BEGIN

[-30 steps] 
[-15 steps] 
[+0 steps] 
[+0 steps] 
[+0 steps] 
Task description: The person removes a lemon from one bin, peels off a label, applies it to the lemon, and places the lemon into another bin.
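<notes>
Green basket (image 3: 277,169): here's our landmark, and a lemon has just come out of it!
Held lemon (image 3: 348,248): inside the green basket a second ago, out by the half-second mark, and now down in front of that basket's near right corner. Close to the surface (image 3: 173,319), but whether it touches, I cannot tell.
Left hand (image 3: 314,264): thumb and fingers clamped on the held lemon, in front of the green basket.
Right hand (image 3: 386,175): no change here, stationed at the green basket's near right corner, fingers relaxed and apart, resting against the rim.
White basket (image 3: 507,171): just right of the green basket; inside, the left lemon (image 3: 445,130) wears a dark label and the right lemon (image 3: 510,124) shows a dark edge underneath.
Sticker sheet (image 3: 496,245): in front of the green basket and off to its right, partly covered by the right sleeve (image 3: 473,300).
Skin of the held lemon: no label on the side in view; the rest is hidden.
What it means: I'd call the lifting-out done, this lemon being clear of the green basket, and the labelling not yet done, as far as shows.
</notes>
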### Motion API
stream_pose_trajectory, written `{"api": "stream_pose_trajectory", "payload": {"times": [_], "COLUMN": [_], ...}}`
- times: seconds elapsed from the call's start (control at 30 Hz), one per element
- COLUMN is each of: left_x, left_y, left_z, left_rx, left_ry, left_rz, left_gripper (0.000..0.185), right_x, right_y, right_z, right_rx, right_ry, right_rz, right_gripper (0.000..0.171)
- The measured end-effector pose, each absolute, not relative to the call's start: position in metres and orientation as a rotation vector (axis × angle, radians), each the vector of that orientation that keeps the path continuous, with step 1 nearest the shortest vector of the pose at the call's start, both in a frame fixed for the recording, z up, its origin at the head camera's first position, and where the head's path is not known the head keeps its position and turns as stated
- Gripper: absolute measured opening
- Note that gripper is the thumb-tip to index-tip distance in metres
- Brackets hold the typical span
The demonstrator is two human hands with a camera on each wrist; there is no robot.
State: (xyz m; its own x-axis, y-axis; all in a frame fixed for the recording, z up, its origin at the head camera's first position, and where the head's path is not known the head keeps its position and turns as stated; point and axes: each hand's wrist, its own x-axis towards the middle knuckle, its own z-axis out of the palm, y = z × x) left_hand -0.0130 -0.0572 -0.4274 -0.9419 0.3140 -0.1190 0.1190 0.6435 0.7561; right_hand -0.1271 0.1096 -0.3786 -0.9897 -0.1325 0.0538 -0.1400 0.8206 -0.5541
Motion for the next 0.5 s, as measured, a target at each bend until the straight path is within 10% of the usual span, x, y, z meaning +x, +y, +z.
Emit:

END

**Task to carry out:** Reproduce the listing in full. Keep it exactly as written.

**Result:**
[-30 steps] 
[-15 steps] 
[+0 steps] 
[+0 steps] 
[+0 steps] 
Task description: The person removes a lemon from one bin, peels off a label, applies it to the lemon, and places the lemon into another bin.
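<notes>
Green basket (image 3: 277,169): here's our landmark, and a lemon has just come out of it!
Held lemon (image 3: 348,248): inside the green basket a second ago, out by the half-second mark, and now down in front of that basket's near right corner. Close to the surface (image 3: 173,319), but whether it touches, I cannot tell.
Left hand (image 3: 314,264): thumb and fingers clamped on the held lemon, in front of the green basket.
Right hand (image 3: 386,175): no change here, stationed at the green basket's near right corner, fingers relaxed and apart, resting against the rim.
White basket (image 3: 507,171): just right of the green basket; inside, the left lemon (image 3: 445,130) wears a dark label and the right lemon (image 3: 510,124) shows a dark edge underneath.
Sticker sheet (image 3: 496,245): in front of the green basket and off to its right, partly covered by the right sleeve (image 3: 473,300).
Skin of the held lemon: no label on the side in view; the rest is hidden.
What it means: I'd call the lifting-out done, this lemon being clear of the green basket, and the labelling not yet done, as far as shows.
</notes>
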### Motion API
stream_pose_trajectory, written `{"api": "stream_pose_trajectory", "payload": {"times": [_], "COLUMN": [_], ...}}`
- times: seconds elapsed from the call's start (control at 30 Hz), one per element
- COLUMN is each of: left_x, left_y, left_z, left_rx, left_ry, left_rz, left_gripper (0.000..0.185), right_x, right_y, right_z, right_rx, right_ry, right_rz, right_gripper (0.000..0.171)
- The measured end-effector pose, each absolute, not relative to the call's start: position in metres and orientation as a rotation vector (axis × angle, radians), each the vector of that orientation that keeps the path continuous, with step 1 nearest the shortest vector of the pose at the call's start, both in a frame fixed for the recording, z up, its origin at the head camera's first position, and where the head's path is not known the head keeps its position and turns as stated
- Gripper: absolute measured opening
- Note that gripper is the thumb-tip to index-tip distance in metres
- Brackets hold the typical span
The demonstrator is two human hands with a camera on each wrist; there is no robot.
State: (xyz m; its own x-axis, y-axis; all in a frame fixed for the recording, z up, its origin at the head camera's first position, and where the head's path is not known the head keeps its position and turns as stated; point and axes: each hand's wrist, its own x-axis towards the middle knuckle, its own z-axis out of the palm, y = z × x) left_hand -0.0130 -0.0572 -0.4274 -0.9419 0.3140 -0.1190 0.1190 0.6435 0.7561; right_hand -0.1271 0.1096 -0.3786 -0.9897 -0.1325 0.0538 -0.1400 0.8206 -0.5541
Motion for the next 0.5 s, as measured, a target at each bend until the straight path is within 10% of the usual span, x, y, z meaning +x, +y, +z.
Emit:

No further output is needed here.